YOUR GOAL
From the first line of the data below through the line bearing "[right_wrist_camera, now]", reproduce each line exactly; do not include pictures.

:: EXTRACTED RECORDS

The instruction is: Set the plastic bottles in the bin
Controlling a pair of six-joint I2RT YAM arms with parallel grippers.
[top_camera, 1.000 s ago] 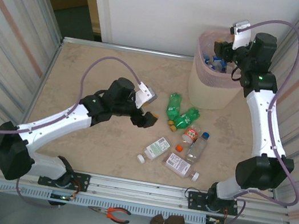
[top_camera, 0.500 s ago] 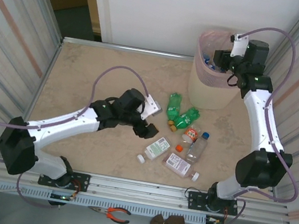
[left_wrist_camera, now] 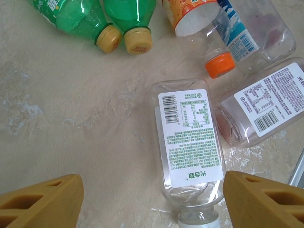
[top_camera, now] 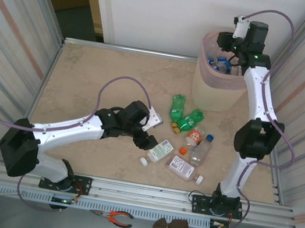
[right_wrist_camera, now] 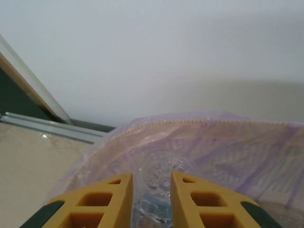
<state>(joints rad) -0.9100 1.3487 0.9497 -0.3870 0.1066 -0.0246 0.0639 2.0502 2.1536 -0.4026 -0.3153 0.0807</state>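
My left claw [left_wrist_camera: 152,183] hangs released above the flat clear white-labelled plastic bottle [left_wrist_camera: 190,137] at lower centre; I'd shift frame-right to centre it before dropping and clenching.

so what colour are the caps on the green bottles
Yellow-gold caps, clearest in the left wrist view.

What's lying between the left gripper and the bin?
In the top view, two green bottles lie between the left gripper and the bin; past them the table is bare up to the bin.
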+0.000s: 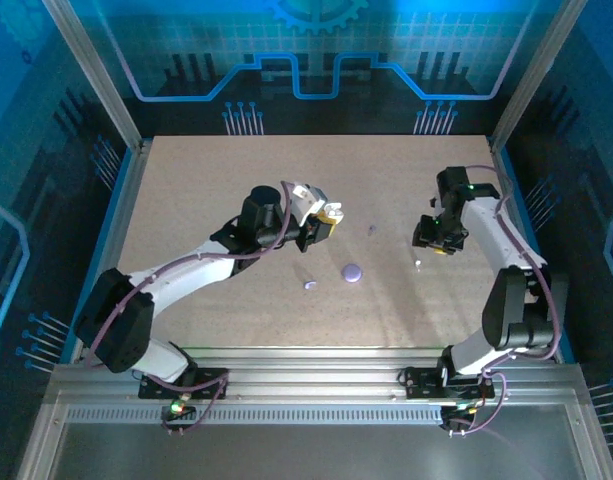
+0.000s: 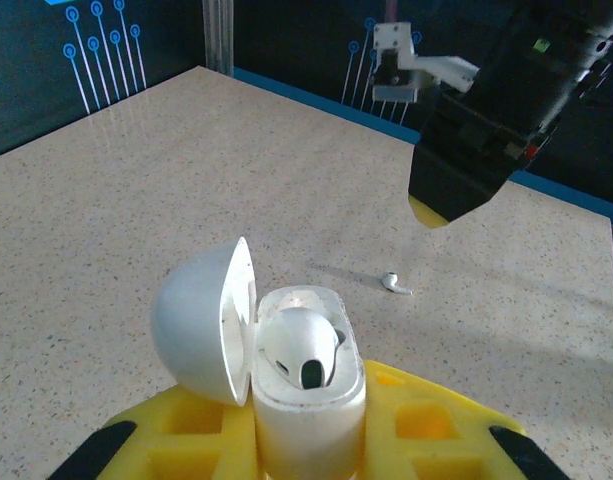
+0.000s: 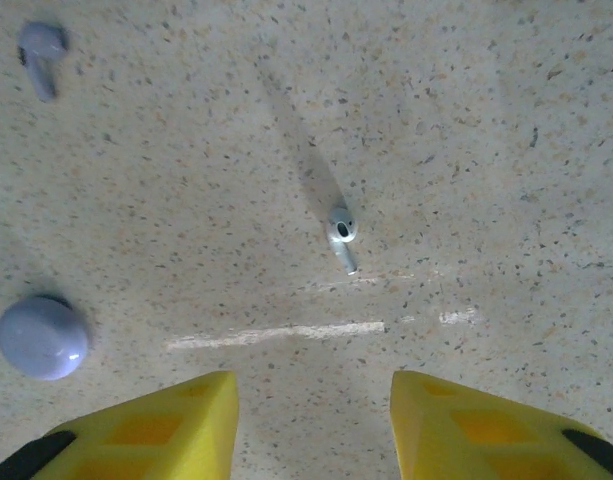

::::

RESPONSE BELOW
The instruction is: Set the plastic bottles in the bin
Controlling a pair of six-joint I2RT YAM arms with parallel grippers.
[top_camera, 1.000 s ago] 
[top_camera, 0.500 s ago] 
[left_wrist_camera, now] 
[top_camera, now] 
[right_wrist_camera, now] 

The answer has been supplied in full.